/---

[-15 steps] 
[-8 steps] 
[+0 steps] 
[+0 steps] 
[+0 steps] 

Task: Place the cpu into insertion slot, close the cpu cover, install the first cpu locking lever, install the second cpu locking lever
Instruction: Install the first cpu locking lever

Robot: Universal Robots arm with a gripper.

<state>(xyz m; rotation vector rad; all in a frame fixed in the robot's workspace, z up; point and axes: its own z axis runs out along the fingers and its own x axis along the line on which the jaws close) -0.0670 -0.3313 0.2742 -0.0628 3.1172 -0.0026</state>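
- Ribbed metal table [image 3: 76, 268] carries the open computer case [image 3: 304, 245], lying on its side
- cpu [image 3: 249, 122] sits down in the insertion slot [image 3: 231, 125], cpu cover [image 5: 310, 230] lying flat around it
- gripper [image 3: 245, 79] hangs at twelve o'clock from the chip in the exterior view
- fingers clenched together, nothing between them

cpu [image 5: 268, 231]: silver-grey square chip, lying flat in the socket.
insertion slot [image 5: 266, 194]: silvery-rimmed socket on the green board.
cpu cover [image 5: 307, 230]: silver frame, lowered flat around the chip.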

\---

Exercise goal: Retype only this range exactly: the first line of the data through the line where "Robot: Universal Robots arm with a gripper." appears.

Answer to this task:
[-15 steps] 
[-8 steps] 
[+0 steps] 
[+0 steps] 
[+0 steps] 

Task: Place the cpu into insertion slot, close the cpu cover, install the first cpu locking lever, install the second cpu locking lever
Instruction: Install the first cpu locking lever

Robot: Universal Robots arm with a gripper.

The exercise is complete.